Die Outsider hielten niemanden davon ab, seinem normalen Tagwerk nachzugehen
– so lange er jünger als etwa 35 Jahre war. Ältere wurden auf
offener Straße aufgegriffen und sofort in die Enthirnungsanlagen der Fremden
gebracht, die sie auf dem Raumhafen gelandet hatten. Andere, die merkten, dass
sie sich relativ unbehelligt bewegen konnten, begannen, das Beste aus ihrer
Situation zu machen. Erste Geschäfte würden bald wieder öffnen,
und irgendwann würden sich auch genügend viele Kollaborateure finden,
die die Vorteile einer Kooperation mit den Outsidern zu schätzen wussten:
Für Verdienste in der Aufrechterhaltung des Nexoversums vergaben die Outsider
zusätzliche Lebensjahre. Wer gut diente, mochte alt werden, viel älter
als der durchschnittliche Bewohner des Herrschaftsbereiches. Sicherheitskräfte
würden sich langsam aber stetig mit Freiwilligen füllen, nicht zuletzt
deswegen, weil einem allein schon die Meldung für die Rekrutierung ein
oder zwei zusätzliche Lebensjahre bescherte, ein Aufstieg in den Rängen,
eine weitere Bewährung noch mehr. Gul machte sich keine Illusionen, was
das betraf, und er war darüber nicht einmal besonders entsetzt. Er nahm
den Kollaborateuren nicht übel, dass sie an eine Rettung durch das Imperium
nicht glaubten.
    Er selbst hatte große Zweifel daran, noch auf die Wunderwaffe zu hoffen.
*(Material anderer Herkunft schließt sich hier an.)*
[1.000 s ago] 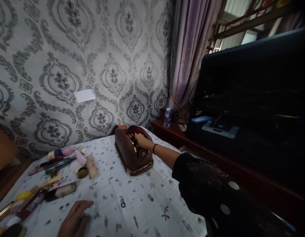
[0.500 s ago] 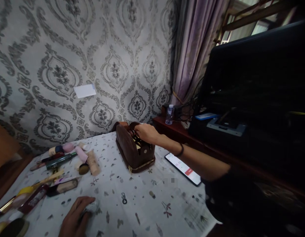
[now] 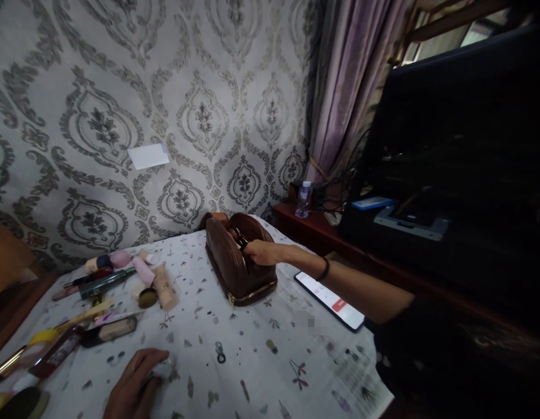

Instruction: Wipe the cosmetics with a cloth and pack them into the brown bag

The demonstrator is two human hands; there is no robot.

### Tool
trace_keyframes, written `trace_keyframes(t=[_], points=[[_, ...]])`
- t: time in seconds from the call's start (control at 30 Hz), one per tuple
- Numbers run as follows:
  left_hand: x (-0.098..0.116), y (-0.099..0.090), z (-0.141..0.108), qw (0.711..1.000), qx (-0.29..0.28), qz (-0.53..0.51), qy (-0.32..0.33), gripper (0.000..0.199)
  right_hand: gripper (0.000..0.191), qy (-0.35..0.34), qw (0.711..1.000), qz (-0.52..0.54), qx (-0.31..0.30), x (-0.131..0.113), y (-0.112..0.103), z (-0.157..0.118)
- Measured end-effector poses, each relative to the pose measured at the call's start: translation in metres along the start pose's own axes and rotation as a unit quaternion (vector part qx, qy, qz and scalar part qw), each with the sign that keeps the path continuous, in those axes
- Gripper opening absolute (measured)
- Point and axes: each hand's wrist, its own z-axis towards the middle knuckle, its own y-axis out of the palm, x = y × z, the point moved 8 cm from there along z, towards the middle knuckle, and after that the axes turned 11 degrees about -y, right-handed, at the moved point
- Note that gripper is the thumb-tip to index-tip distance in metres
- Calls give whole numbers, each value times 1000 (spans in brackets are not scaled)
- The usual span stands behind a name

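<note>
- Brown bag (image 3: 228,259): on cloth (image 3: 226,387), beyond left hand (image 3: 134,383).
- Phone (image 3: 331,301), red tube (image 3: 58,352): writing unreadable.
- Right hand: (image 3: 263,253) fingers bent in bag's mouth, grip unclear.
- Left: half-curled at clear item (image 3: 166,368), hold unclear.

Bag (image 3: 235,262): on cloth (image 3: 226,384), before wall (image 3: 183,64). My right hand (image 3: 263,254): at bag's opening. Phone (image 3: 333,301): on cloth, right of bag. Cosmetics (image 3: 164,288): on cloth, left of bag. My left hand (image 3: 137,381): on cloth, nearer me than bag. Bottle (image 3: 304,201): on ledge (image 3: 316,229), behind bag, rightward. Card (image 3: 148,156): on wall.
</note>
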Motion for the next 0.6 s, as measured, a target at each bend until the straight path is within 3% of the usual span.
trace_keyframes(t=[0.33, 0.47, 0.6], points=[[-6, 1, 0, 999, 23, 37, 17, 31, 36, 58, 998, -4, 29, 7, 3, 4], [-5, 1, 2, 999, 16, 33, 19, 31, 36, 102, 989, -20, 105, -4, 1, -12], [3, -1, 2, 999, 21, 25, 9, 31, 32, 120, 968, -38, 216, -31, 15, -41]])
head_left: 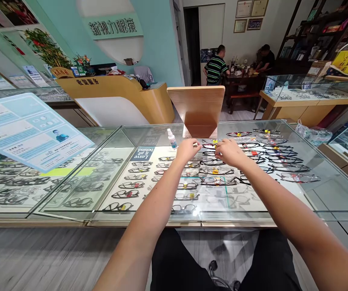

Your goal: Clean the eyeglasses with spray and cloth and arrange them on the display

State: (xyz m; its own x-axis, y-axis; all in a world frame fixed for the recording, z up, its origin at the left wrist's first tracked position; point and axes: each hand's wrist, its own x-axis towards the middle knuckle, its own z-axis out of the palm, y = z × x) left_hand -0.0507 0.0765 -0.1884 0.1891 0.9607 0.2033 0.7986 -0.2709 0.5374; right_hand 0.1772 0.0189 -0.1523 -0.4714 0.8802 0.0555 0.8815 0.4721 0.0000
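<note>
My left hand (187,150) hovers over the glass counter with its fingers curled together. A small pale piece (195,144) shows at those fingers; I cannot make out what it is. My right hand (230,152) is closed too, its fingertips bent down beside a dark-framed pair of eyeglasses (210,162). Whether either hand grips a frame is hidden by the fingers. Rows of eyeglasses, several with yellow or red tags, lie around and below both hands. A white spray bottle (172,138) stands left of my left hand. Behind the hands rises a wooden-backed tabletop stand (196,106).
The glass display counter (158,216) runs across in front of my legs. A blue-and-white printed sheet (31,129) is at the left. Beyond are a curved wooden reception desk (113,91), another display case (309,91), and two people at a dark table.
</note>
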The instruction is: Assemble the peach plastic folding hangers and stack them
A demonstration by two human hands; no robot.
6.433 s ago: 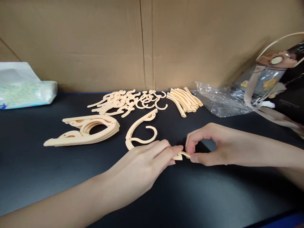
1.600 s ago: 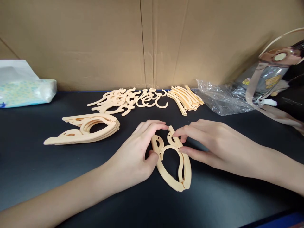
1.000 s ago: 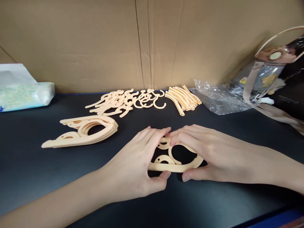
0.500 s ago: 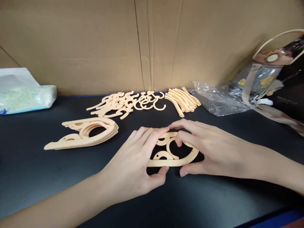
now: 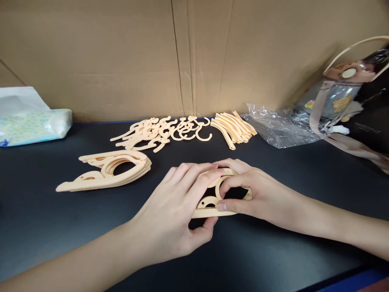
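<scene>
A cream plastic folding hanger [image 5: 203,212], folded flat, lies in front of me between my two hands. My left hand [image 5: 173,207] is around its left end, fingers over the far side and thumb at the near edge. At the rounded right end, my right hand [image 5: 261,188] pinches the curved hook part, with the thumb on the near side and a finger inside the loop. My fingers cover both ends of the hanger. Left of my hands rests a stack of folded hangers [image 5: 103,184].
Along the back lie a heap of loose cream hanger pieces [image 5: 148,132], several hooks [image 5: 206,139] and a bundle of curved bars [image 5: 235,126]. A clear plastic bag [image 5: 279,129] and a strapped bottle [image 5: 340,95] stand right; a tissue pack [image 5: 33,123] lies left. Cardboard [image 5: 121,61] rises behind.
My right hand has moved left and closed its thumb and finger on the hanger's hook part. The hanger has tilted slightly. My left hand has barely moved.
</scene>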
Sein Vertrauen in das Imperium war sicher ebenso geschwunden wie das vieler
seiner Bürger. Dennoch wollte er den Gedanken an ein letztes Aufbäumen
des Widerstandes nicht begraben, denn dann würde er sich selbst und das,
was er jetzt gerade, in diesem Augenblick, tat, ebenfalls in Abrede stellen.
    Die Kolonne marschierte langsam durch die nächtliche Stadt.
    Outsiderpatrouillen konzentrierten sich bis jetzt auf das Tageslicht, für
eine vollständige Okkupation waren die Invasoren immer noch zu wenige.
Außerdem warteten sie sicher, bis ihre eigenen, neuen Sicherheitskräfte
einsatzbereit waren, um für sie die Drecksarbeit zu machen.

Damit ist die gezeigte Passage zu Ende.